◆ **What to produce**
Search each line of the data for the word "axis"; copy every line where it is found.

Excerpts from a dataset
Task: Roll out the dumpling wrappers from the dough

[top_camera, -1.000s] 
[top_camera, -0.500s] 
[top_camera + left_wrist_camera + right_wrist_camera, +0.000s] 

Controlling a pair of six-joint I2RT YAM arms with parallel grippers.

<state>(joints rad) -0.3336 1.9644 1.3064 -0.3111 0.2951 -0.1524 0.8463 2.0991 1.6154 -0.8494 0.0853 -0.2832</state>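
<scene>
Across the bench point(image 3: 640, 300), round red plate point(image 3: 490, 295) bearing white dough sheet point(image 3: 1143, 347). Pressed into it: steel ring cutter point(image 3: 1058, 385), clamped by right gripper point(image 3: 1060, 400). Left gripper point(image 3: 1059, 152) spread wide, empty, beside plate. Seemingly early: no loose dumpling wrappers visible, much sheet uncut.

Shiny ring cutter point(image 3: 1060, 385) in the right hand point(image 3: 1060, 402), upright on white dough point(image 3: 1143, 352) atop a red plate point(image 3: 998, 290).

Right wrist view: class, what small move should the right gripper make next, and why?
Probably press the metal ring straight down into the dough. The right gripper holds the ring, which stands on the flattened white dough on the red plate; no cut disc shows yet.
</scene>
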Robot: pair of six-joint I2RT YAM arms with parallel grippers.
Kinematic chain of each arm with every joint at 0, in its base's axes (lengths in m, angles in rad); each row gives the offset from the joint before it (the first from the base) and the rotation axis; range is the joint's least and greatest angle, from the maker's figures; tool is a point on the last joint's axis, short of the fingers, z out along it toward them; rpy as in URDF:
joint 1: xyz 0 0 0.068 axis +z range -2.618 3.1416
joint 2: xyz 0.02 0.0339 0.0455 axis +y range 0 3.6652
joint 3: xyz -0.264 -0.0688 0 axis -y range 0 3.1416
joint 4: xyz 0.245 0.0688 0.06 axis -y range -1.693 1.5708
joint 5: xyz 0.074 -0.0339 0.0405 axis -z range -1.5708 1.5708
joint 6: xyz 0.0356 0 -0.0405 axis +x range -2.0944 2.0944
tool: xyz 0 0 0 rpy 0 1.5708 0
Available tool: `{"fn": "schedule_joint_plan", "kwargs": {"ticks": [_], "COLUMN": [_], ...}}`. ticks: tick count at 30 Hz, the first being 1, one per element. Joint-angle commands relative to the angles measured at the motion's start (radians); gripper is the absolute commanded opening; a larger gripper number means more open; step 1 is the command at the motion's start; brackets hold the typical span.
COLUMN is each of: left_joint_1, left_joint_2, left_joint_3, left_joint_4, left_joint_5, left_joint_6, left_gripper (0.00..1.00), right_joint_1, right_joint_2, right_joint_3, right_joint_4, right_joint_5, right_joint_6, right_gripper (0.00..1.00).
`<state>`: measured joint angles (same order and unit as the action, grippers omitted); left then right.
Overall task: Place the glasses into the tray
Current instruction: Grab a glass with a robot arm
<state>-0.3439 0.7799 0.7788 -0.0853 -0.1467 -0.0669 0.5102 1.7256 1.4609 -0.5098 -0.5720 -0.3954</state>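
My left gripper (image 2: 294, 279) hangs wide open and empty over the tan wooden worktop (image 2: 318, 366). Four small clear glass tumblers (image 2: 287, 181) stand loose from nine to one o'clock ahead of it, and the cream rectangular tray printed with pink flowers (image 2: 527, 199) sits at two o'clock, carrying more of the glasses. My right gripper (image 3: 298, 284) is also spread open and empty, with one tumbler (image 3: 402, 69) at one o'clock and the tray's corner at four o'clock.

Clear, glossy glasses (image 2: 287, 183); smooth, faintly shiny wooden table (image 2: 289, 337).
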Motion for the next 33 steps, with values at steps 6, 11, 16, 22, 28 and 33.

◆ **Your solution**
Kinematic chain of each arm with every joint at 0, in its base's axes (lengths in m, angles in rad); each row gives the offset from the joint before it (the first from the base) and the rotation axis; range is the joint's least and greatest angle, from the maker's figures; tool is a point on the last joint's axis, short of the fingers, z out along it toward them; rpy as in URDF:
joint 1: xyz 0 0 0.068 axis +z range -2.618 3.1416
joint 2: xyz 0.02 0.0339 0.0455 axis +y range 0 3.6652
joint 3: xyz -0.264 -0.0688 0 axis -y range 0 3.1416
joint 4: xyz 0.245 0.0688 0.06 axis -y range -1.693 1.5708
joint 5: xyz 0.074 -0.0339 0.0405 axis -z range -1.5708 1.5708
joint 6: xyz 0.0356 0 -0.0405 axis +x range -2.0944 2.0944

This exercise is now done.